Atherosclerosis and Lipoproteins

Dyslipidemia and Vascular Dysfunction in Diabetic Pigs Fed an Atherogenic Diet

J. L. Dixon; J. D. Stoops; J. L. Parker; M. H. Laughlin; G. A. Weisman; M. Sturek

From the Department of Food Science and Human Nutrition, College of Agriculture, Food and Natural Resources (J.L.D., J.D.S., G.A.W.), the Department of Veterinary Biomedical Sciences, School of Veterinary Medicine (M.H.L.), the Department of Biochemistry, College of Agriculture, Food and Natural Resources (G.A.W.), and the Dalton Cardiovascular Research Center and Department of Physiology, School of Medicine (J.L.P., M.H.L., M.S.), University of Missouri, Columbia.

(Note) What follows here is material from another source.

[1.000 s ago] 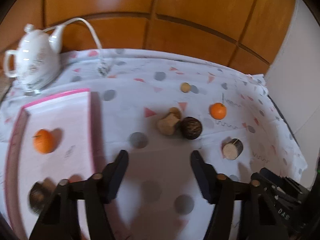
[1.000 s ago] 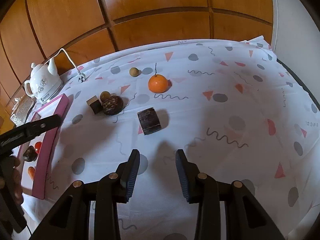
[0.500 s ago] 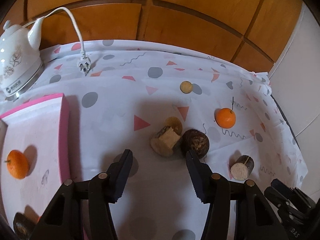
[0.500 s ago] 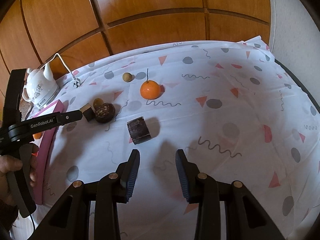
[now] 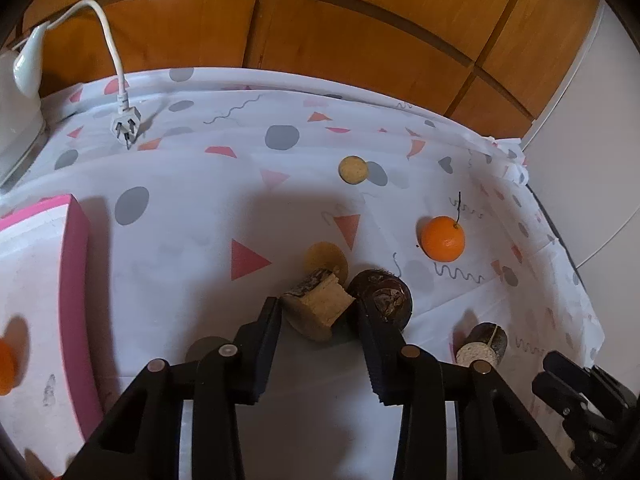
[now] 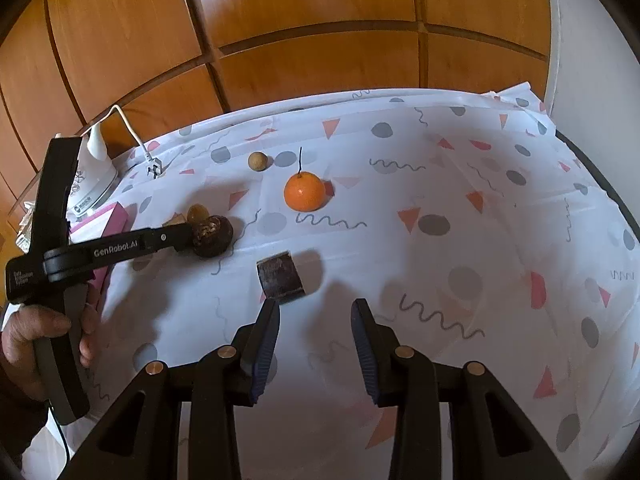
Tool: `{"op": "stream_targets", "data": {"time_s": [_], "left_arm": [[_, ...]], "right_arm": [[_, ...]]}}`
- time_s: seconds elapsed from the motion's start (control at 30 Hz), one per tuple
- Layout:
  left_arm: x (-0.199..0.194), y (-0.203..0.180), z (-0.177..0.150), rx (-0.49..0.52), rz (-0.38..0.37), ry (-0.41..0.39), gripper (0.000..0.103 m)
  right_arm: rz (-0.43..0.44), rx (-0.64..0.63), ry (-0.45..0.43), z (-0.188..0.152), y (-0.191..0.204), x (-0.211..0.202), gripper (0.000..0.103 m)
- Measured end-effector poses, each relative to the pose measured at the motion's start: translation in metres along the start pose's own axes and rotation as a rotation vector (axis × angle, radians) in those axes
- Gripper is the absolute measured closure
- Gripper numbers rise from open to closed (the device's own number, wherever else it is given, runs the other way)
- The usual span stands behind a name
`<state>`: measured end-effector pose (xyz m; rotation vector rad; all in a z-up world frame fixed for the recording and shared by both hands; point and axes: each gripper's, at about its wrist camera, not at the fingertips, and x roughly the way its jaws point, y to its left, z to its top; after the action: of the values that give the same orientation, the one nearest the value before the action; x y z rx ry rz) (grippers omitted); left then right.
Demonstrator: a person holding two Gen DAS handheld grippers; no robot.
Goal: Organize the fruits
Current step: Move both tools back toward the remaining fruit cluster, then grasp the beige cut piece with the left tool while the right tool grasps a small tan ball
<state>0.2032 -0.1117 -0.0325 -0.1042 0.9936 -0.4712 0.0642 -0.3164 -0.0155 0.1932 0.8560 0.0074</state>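
A table (image 6: 460, 184) covered in a white cloth with grey dots and pink triangles ran back to a wooden panelled wall, with its right edge dropping off beside a pale wall. The left tool (image 5: 318, 308) reached low over the cloth, its jaws set wide around a tan cut fruit chunk (image 5: 318, 306), one on each side; whether they pressed it could not be told. A dark round fruit (image 5: 386, 294) sat touching the chunk's right side, crowding the right jaw, and a small yellowish fruit (image 5: 325, 256) lay just behind. A pink-rimmed tray (image 5: 74, 280) stood to the left, holding an orange (image 5: 6, 368) at its near end. Open cloth lay between tray and chunk. Further right sat another orange with a stem (image 6: 304, 192), a small tan ball (image 6: 257, 161) behind it, and a dark cut cylinder (image 6: 280, 276). The right tool (image 6: 316, 316) hovered just short of that cylinder, jaws wide and empty, with bare cloth stretching to its right. A white kettle (image 6: 86, 184) and its plug (image 5: 126, 126) rested at the back left.
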Motion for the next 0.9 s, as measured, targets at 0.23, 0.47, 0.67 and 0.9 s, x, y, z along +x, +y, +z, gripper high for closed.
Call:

Correspondence to Joseph L. Dixon, PhD, Dalton Cardiovascular Research Center, 122 Eckles Hall, University of Missouri, Columbia, MO 65211. E-mail dixonj{at}missouri.edu

Abstract—Diabetic patients typically have not only hyperglycemia but also dyslipidemia. Study of the pathogenic components of the diabetic milieu and mechanisms of accelerated atherosclerosis is hindered by inadequate animal models. A potentially suitable animal model for human diabetic dyslipidemia is the pig, because it carries a large fraction of total cholesterol in low-density lipoprotein (LDL), similar to humans. In this study, male Sinclair miniature pigs were made diabetic by destroying the insulin-producing cells of the pancreas with alloxan and then were fed a high fat and high cholesterol diet for comparison with pigs fed a nondiabetic high fat and high cholesterol diet and control pigs. Diabetic pigs exhibited hyperglycemia, but plasma urea nitrogen, creatinine, and transaminase levels were in the normal range, indicating no adverse effects on kidney and liver function. The lipoprotein profile in diabetic pigs was similar to that found in human diabetic patients and was characterized by hypertriglyceridemia (2.8-fold increase versus control and high fat–fed pigs) and a profound shift of cholesterol distribution into the LDL fraction (81%) versus the distribution in high fat–fed (64%) and control (57%) pigs. LDL particles were lipid-enriched and more heterogeneous in diabetic pigs. Apolipoprotein B was distributed among a much broader spectrum of LDL particles, and apolipoprotein E was partially redistributed from high-density lipoprotein to apolipoprotein B–containing lipoproteins in diabetic pigs. There was little change in apolipoprotein A-I distribution. Diabetic pigs showed several early signs of excess vascular disease. In diabetic pigs, 75% of the coronary artery segments showed contractile oscillations in response to prostaglandin F2{alpha} compared with 25% in high fat–fed pigs and 10% in control pigs. Endothelium-dependent relaxation of brachial arteries was nearly abolished in diabetic pigs but unchanged in high fat–fed versus control pigs. Carotid artery Sudan IV staining for fatty streaks was significantly increased only in diabetic pigs. This porcine model should provide insights into the etiology of human diabetic dyslipidemia and facilitate study of peripheral vascular and coronary artery disease in diabetic patients.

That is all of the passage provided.